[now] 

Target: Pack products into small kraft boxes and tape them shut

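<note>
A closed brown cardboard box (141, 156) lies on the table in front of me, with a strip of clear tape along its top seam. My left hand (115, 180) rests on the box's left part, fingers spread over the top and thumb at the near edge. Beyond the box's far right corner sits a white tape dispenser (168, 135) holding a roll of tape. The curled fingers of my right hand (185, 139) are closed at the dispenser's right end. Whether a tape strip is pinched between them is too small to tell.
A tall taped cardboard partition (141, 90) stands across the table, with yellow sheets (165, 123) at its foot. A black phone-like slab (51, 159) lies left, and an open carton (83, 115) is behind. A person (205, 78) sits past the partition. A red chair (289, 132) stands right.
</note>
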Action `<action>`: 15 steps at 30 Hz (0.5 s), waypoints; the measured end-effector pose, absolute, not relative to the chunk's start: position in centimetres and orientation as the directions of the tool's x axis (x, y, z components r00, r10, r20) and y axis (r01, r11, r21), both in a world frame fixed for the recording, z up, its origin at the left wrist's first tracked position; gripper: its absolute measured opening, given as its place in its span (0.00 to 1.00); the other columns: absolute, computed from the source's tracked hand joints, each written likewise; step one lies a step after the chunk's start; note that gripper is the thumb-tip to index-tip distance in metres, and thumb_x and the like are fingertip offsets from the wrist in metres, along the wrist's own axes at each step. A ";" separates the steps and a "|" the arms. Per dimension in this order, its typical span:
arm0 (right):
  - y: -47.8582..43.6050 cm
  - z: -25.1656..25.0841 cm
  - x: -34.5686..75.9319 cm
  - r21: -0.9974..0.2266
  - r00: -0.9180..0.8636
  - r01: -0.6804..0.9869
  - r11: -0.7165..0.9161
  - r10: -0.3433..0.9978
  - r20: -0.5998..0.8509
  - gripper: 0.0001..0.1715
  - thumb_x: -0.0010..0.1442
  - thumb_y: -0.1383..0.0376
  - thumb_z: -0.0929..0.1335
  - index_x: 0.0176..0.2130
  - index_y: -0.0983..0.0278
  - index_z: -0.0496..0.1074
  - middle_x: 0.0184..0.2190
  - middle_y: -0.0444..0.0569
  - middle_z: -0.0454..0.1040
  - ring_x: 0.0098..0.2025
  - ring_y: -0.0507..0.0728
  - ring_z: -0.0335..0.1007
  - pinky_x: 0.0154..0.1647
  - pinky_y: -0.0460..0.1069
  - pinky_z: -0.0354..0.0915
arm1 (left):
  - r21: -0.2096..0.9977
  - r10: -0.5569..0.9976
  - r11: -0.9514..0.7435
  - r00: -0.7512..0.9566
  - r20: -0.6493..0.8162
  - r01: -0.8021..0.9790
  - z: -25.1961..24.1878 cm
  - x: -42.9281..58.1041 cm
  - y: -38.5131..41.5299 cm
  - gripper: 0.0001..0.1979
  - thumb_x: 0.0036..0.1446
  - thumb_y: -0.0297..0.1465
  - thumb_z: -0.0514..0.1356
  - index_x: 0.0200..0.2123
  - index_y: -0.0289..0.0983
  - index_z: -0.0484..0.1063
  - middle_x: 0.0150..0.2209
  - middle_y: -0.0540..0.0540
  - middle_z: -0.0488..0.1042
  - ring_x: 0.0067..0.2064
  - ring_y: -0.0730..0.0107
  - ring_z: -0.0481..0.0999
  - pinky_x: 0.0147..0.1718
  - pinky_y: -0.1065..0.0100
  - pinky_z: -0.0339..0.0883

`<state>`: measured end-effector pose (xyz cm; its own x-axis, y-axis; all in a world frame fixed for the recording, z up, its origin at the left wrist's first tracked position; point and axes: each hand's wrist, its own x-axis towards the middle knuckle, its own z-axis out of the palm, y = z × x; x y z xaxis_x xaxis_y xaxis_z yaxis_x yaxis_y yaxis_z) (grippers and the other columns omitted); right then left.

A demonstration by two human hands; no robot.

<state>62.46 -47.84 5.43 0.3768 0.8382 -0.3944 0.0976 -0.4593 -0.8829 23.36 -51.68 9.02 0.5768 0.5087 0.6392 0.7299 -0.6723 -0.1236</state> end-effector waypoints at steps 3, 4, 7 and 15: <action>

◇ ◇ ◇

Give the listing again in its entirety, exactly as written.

[now] 

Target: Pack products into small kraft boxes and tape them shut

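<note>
A closed brown cardboard box (141, 156) lies on the table in front of me, with a strip of clear tape along its top seam. My left hand (115, 180) rests on the box's left part, fingers spread over the top and thumb at the near edge. Beyond the box's far right corner sits a white tape dispenser (168, 135) holding a roll of tape. The curled fingers of my right hand (185, 139) are closed at the dispenser's right end. Whether a tape strip is pinched between them is too small to tell.
A tall taped cardboard partition (141, 90) stands across the table, with yellow sheets (165, 123) at its foot. A black phone-like slab (51, 159) lies left, and an open carton (83, 115) is behind. A person (205, 78) sits past the partition. A red chair (289, 132) stands right.
</note>
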Action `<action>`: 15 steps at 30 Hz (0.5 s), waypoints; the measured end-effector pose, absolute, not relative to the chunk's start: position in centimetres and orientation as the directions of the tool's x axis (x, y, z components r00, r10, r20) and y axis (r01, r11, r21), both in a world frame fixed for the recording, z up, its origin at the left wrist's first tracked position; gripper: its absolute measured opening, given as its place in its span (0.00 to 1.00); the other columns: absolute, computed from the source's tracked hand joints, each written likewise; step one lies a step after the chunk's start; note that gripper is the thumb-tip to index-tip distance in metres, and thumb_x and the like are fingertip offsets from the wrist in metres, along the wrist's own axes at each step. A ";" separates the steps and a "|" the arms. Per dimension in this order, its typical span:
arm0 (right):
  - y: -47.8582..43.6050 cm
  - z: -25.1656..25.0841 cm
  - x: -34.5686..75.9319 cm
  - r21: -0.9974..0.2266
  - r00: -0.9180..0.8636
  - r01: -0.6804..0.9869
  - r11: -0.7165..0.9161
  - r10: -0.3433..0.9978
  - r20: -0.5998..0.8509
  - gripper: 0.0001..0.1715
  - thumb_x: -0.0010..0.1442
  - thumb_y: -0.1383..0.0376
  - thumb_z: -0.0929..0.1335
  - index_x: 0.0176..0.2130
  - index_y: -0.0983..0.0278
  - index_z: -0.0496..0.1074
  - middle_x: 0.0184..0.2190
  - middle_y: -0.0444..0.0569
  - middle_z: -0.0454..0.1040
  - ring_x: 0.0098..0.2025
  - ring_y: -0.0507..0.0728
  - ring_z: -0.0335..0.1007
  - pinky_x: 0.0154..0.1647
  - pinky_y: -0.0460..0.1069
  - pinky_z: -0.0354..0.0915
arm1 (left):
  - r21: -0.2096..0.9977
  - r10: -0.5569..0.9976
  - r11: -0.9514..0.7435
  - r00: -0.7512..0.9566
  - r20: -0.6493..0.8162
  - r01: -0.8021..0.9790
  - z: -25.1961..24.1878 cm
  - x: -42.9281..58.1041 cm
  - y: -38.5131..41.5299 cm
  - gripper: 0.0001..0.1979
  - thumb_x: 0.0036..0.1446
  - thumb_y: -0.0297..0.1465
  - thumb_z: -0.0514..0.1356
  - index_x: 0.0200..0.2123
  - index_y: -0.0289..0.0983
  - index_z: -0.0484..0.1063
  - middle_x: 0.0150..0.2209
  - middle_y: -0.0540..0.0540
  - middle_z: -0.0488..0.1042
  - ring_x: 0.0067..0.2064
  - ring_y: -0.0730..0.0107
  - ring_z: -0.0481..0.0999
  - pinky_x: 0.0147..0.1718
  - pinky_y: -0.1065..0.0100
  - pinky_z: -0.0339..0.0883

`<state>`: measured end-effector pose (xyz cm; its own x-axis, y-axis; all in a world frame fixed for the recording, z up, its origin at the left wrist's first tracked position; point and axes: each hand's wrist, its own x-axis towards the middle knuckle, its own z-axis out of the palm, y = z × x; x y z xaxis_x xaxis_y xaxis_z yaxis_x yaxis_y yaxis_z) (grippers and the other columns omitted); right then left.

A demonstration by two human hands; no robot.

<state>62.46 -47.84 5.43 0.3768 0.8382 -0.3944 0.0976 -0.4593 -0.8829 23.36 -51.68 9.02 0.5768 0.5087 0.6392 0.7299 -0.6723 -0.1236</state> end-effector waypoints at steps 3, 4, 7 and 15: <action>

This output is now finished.